I hadn't taken any notes while on the phone, because I was told I'd get it all in an email and I wasn't sure of the spelling for many of the longer names he'd listed for medicine recommendations. The email I got was THREE LINES long, very general and only mentioned one medication. The first thing it said was that infection may be the cause of flare ups - something that just isn't present with IC! To be completely honest, if he believes infections are the cause of my flare ups (even after specifically telling him on the phone my tests have always been negative for UTIs) he could not have researched the condition that greatly, as there are a wide range of causes for flare ups beyond infections - which is a very rare cause!) This left me with very little faith in his knowledge of the illness, and made me appreciate my specialist even more. The email also mentioned considered other types of bladder instillations, something I told him on the phone made me worse and I wouldn't try again, but didn't actually mention which types making the advice very unhelpful anyway.

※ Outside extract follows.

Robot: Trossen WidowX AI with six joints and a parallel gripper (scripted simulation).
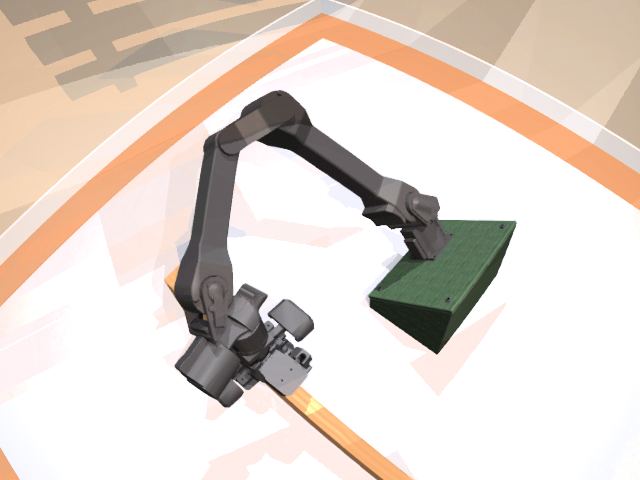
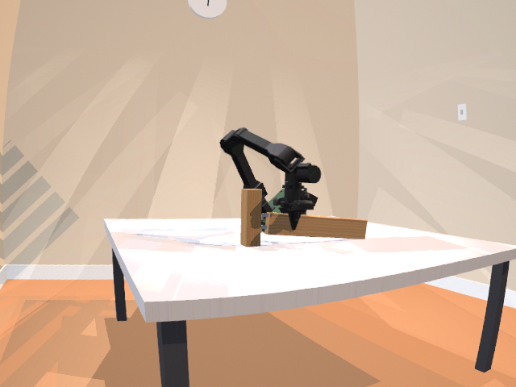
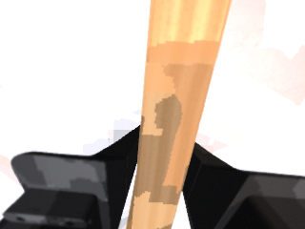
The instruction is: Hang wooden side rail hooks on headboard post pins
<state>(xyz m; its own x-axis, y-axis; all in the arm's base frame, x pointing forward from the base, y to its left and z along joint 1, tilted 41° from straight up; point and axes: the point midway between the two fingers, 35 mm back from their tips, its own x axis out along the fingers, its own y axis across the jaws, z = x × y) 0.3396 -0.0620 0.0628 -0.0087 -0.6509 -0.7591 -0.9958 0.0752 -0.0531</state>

They apologised about how upset I felt after my experience on the show, said they'd listened back to it and the specialist didn't imply my IC was behavioural, but instead was a general comment about the condition. Everyone I know that watched the show saw my reaction when he uttered the word behavioural, and also saw it very differently to just being a general comment. And I wasn't upset that he'd suggested my personal experience with IC was behavioural (because I know for a fact it's not), but more even just associating that with the illness at all, even though it wasn't mentioned by name until after the call when Dr Christian mentioned it at the same time as cystitis - which is a massively different condition.
Even a year later, I'm just as angry as I was at the time. An illness I wanted to highlight as it's often misdiagnosed, ended up being misdiagnosed by a professional that was well aware of my condition, and I don't think I'll ever forget how that felt.
Luckily I've managed to get my daily pain levels under control myself, which you can read about here.
The only positive that came from it apart from knowing I can be confident enough to openly discuss my illness, is that the next night while out for cocktails someone stopped me to ask if I had been on Embarrassing Bodies the night before but I couldn't stop to talk because I was on my way running to the toilet - oh the irony!